I stumbled across a problem while programming and was wondering if it had a nice mathematical solution. This is my first post, hopefully I follow your rules well and my terminology is understandable. The problem is as follows:
Setup:
- Given a list of numbers like {1,2,3,5,8,9,10}
- You can move at most +3 from the number you are on to the next number
- You must start on the lowest number and end on the highest number
- Assume that the numbers allow for a solution
For the numbers {1,2,3,5,8,9,10} the tree would look like:
1
┌──┴──┐
3 2
┌──────┘ ┌──┴──┐
5 5 3
│ │ └─────┐
8 8 5
┌──┴──┐ ┌──┴──┐ │
9 10 9 10 8
│ │ ┌──┴──┐
10 10 9 10
│
10
It has 6 total leaves. The problem could be solved by programmatically creating all possible paths then counting them, but that's boring and slow. Is there some way to count the leaves without having to do that?

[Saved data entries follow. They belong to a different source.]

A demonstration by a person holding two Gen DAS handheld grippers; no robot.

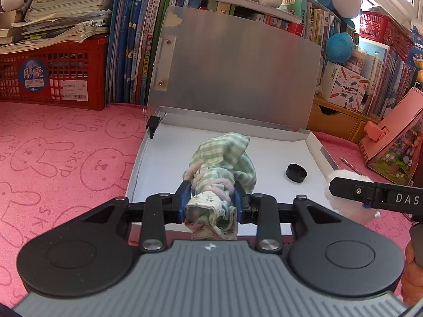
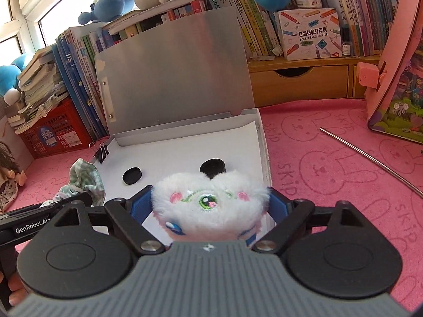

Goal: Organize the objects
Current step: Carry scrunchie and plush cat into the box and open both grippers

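Observation:
An open white box (image 1: 148, 142) with a raised silver lid (image 1: 238, 66) lies on the pink mat. My left gripper (image 1: 211, 198) is shut on a bunched green checked cloth (image 1: 224, 158) and holds it over the box's near part. My right gripper (image 2: 210, 206) is shut on a white fluffy plush toy (image 2: 208, 203) at the box's near right edge; the toy also shows in the left wrist view (image 1: 351, 200). Two black round caps (image 2: 132, 175) (image 2: 212, 167) lie in the box (image 2: 264, 142). The cloth also shows at the left in the right wrist view (image 2: 84, 179).
A black binder clip (image 1: 153, 125) sits on the box's far left corner. A red crate (image 1: 53, 74) and upright books (image 1: 132, 39) stand behind. A metal rod (image 2: 370, 155) and a pink stand (image 2: 396, 66) lie to the right, by wooden drawers (image 2: 298, 84).

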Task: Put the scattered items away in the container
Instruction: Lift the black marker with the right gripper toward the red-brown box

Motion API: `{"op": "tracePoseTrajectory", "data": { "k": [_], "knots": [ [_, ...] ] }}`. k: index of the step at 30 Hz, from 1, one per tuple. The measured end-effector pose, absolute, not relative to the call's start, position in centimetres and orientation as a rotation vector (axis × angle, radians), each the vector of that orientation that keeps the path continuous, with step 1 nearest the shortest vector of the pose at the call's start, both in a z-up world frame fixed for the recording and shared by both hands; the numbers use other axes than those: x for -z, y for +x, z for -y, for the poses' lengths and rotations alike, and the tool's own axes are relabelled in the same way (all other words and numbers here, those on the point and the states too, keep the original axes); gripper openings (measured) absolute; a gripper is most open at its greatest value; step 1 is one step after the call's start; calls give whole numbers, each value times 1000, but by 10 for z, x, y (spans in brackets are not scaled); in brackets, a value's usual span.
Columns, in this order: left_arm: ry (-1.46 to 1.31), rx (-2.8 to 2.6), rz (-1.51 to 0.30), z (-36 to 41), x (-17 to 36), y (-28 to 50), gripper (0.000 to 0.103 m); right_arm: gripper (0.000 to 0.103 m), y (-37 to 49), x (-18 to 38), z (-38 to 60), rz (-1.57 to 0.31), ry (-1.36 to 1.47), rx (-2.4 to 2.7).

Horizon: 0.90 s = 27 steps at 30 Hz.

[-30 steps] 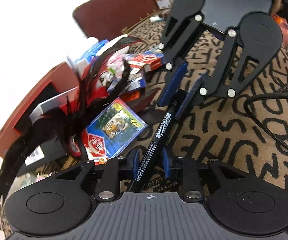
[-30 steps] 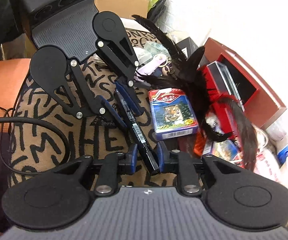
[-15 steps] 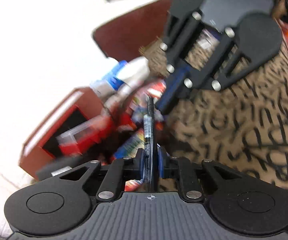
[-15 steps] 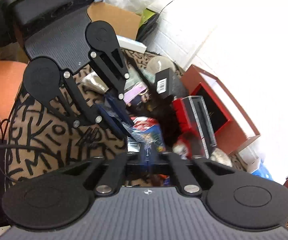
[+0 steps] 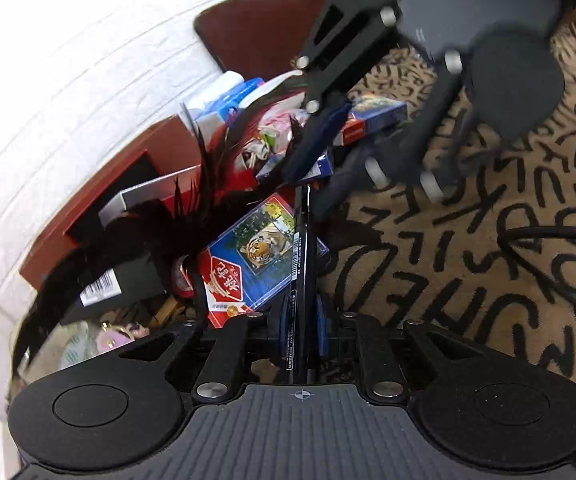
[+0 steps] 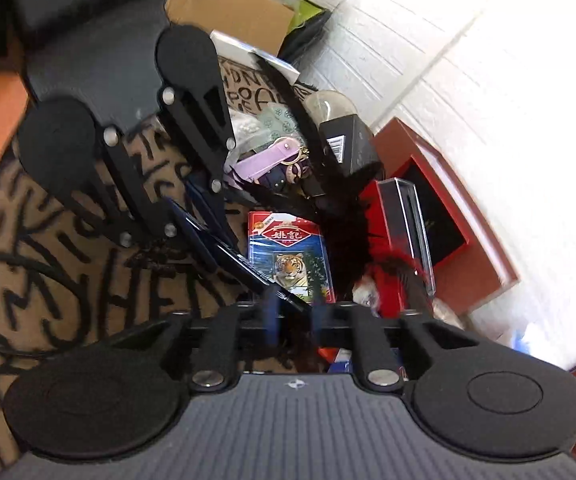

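Left gripper (image 5: 301,316) pinched the pen (image 5: 300,264) near its lower end, over the card box (image 5: 256,256). Right gripper (image 6: 294,316) jaws were opening, pads clear of the pen. Pen looked light, stiff, slick; mid-barrel grip seemed safest.

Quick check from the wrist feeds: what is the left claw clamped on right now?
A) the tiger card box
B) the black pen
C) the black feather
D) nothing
B: in the left wrist view the left claw has its blue pads closed on the black pen, which sticks out forward over the tiger card box.
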<state>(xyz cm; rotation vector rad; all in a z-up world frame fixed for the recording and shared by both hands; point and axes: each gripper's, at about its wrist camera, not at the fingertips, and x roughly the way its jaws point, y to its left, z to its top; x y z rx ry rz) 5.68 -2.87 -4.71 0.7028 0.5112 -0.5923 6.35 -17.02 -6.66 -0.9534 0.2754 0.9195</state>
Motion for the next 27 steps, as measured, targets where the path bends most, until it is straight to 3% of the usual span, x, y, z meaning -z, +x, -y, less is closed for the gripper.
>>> {"op": "tracePoseTrajectory", "data": {
  "k": [1, 2, 6, 10, 19, 27],
  "knots": [
    [701, 592, -511, 28, 46, 57, 9, 57, 62, 71, 167, -262, -987, -927],
    [709, 585, -511, 28, 45, 58, 9, 62, 60, 75, 164, -245, -1027, -930],
    [747, 606, -510, 30, 44, 57, 9, 54, 53, 88, 150, -161, -1216, -933],
    [754, 609, -502, 31, 41, 55, 9, 29, 56, 99, 137, -153, -1328, -933],
    [767, 622, -445, 27, 27, 41, 10, 24, 49, 95, 138, -92, -1382, -872],
    [876, 588, -301, 34, -47, 59, 10, 23, 68, 21, 142, 1, -1356, -736]
  ]
}}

I believe the problem is to count the number of such paths. This problem can be solved for general graphs, and in this case using a recurrence.
Let the numbers be $a_1<a_2<\ldots<a_n$. Let $f(k)$ denote the number of paths from $a_1$ to $k$.
The recurrence is: $f(k)=f(k-1)g(k-1)+f(k-2)g(k-2)+f(k-3)g(k-3)$, where $g(i)=1$ if $i$ is present in the sequence and $g(i)=0$ otherwise. The last step to $k$ could have been from one of $k-1,k-2,k-3$ which explains the recurrence.
The values $f(k)$ can then be computed in order for $k=a_1,a_2,\ldots,a_n$.